__Problem details__. Copy out all lines of the listing below that hold "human".

__Exercise input__.
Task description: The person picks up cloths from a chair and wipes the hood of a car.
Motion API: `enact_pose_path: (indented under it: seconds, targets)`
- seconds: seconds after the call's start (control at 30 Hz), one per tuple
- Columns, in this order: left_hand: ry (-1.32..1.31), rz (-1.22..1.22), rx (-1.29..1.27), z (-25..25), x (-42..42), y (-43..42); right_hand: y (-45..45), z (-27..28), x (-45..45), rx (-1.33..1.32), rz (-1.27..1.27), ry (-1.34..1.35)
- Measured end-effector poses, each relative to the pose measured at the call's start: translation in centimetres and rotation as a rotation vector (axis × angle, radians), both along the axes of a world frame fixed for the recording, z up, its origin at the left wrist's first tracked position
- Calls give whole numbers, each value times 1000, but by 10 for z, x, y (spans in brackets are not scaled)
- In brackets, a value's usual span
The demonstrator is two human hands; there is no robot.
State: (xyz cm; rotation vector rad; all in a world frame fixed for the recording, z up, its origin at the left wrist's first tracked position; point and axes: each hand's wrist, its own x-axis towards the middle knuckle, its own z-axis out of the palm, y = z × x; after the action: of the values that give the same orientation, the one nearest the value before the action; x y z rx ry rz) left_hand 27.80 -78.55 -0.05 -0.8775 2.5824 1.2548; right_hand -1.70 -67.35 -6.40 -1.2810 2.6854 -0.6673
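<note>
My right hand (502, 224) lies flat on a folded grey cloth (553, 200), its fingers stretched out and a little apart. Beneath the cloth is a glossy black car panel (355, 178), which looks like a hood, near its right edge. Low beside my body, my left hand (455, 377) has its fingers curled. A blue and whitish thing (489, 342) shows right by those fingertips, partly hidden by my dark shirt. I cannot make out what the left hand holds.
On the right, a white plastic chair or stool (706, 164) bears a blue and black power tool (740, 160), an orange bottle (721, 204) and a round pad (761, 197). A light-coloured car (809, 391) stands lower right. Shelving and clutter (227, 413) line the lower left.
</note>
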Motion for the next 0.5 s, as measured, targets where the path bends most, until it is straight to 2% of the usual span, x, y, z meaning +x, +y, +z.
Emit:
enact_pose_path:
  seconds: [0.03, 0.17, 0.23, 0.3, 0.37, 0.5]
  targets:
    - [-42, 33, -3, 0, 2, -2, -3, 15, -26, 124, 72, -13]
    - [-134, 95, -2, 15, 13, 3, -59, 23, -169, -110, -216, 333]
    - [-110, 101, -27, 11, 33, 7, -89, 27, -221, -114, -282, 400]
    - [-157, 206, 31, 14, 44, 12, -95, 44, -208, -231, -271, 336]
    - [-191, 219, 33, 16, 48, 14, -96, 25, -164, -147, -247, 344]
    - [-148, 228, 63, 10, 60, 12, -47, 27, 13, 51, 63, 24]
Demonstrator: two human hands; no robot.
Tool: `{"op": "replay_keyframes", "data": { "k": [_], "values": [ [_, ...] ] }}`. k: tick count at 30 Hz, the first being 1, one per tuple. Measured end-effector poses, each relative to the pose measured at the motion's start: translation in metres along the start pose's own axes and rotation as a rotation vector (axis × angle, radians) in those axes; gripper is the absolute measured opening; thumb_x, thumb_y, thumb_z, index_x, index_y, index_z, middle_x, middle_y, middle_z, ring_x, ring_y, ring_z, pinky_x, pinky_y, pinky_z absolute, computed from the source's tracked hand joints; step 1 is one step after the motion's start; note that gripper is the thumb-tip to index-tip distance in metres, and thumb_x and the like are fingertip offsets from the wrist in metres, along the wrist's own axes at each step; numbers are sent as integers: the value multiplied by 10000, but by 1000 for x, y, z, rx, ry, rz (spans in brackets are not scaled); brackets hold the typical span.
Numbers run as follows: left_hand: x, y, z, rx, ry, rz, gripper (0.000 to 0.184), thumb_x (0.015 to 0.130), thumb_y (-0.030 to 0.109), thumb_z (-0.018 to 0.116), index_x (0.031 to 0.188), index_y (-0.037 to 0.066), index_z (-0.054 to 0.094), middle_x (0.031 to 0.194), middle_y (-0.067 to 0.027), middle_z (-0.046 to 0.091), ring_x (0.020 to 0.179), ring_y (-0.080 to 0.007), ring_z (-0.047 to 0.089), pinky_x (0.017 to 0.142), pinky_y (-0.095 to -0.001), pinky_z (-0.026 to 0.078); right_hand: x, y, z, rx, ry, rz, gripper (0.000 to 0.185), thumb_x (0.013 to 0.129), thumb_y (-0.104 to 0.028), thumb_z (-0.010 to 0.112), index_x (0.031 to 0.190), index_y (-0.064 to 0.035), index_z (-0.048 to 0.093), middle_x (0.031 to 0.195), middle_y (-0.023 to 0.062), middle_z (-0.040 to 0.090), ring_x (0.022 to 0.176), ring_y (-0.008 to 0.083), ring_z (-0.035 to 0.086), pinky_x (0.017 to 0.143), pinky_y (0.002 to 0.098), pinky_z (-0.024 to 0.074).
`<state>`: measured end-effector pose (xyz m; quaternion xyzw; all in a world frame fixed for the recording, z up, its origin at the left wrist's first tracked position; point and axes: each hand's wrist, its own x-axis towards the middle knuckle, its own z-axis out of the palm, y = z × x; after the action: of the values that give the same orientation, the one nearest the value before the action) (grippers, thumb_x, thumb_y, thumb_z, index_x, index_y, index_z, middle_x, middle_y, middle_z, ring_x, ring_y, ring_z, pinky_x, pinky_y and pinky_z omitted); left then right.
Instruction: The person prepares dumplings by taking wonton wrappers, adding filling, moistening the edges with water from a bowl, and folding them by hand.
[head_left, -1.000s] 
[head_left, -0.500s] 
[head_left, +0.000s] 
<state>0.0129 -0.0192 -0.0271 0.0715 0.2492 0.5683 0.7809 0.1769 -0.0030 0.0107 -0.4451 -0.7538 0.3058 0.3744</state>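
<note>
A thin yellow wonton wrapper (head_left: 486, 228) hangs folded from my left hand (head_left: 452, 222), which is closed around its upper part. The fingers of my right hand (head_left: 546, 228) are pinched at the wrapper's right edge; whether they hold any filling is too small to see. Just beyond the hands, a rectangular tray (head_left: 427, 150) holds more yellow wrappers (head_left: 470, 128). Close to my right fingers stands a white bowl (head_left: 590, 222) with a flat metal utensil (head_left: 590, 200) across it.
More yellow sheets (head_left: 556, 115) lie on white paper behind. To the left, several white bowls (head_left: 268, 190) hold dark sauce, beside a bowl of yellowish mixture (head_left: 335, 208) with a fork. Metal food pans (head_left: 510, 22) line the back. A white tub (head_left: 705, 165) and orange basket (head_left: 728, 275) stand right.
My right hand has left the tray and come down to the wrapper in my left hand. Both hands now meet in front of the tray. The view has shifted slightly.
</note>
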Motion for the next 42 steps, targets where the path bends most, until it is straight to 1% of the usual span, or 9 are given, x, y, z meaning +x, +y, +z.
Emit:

__Answer below__.
The demonstrator is two human hands; there is no robot.
Demonstrator: two human hands; no robot.

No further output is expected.